**Work task**
Would you return the material below exactly, with no line left out?

**Recorded data**
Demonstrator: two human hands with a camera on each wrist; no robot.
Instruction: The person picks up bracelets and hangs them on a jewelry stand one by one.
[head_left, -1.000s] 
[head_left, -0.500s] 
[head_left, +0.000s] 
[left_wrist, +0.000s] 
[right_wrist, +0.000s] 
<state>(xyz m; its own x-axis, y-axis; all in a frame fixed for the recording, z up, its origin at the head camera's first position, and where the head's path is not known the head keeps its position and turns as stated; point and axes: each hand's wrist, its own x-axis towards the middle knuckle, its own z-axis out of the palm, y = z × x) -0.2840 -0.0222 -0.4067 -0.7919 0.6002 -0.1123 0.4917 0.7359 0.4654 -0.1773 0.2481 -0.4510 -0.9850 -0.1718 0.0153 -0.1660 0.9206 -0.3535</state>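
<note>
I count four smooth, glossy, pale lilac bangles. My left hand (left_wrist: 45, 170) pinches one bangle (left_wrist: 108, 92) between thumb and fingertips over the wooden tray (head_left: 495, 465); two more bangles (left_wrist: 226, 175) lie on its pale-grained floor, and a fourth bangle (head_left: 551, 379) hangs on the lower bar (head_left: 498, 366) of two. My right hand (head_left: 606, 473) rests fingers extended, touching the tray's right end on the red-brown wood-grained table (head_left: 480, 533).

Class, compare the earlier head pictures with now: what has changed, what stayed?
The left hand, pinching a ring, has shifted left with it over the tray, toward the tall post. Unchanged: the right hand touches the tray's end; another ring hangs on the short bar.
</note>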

**Output**
Demonstrator: two human hands with a camera on each wrist; no robot.
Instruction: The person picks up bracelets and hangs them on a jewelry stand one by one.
[head_left, -1.000s] 
[head_left, -0.500s] 
[head_left, +0.000s] 
[left_wrist, +0.000s] 
[right_wrist, +0.000s] 
<state>(xyz m; its own x-axis, y-axis; all in a frame fixed for the recording, z up, its origin at the head camera's first position, and where the head's path is not known the head keeps its position and turns as stated; point and axes: each hand's wrist, its own x-axis towards the middle knuckle, its own z-axis out of the palm, y = z × x) -0.2840 -0.0222 -0.4067 -0.7919 0.6002 -0.1123 0.4917 0.7359 0.4654 -0.1773 0.2481 -0.4510 -0.9850 -0.1718 0.0153 -0.1660 0.9206 -0.3535</state>
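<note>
I count four smooth, glossy, pale lilac bangles. My left hand (left_wrist: 45, 170) pinches one bangle (left_wrist: 108, 92) between thumb and fingertips over the wooden tray (head_left: 495, 465); two more bangles (left_wrist: 226, 175) lie on its pale-grained floor, and a fourth bangle (head_left: 551, 379) hangs on the lower bar (head_left: 498, 366) of two. My right hand (head_left: 606, 473) rests fingers extended, touching the tray's right end on the red-brown wood-grained table (head_left: 480, 533).

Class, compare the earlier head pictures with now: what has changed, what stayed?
The left hand, pinching a ring, has shifted left with it over the tray, toward the tall post. Unchanged: the right hand touches the tray's end; another ring hangs on the short bar.
</note>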

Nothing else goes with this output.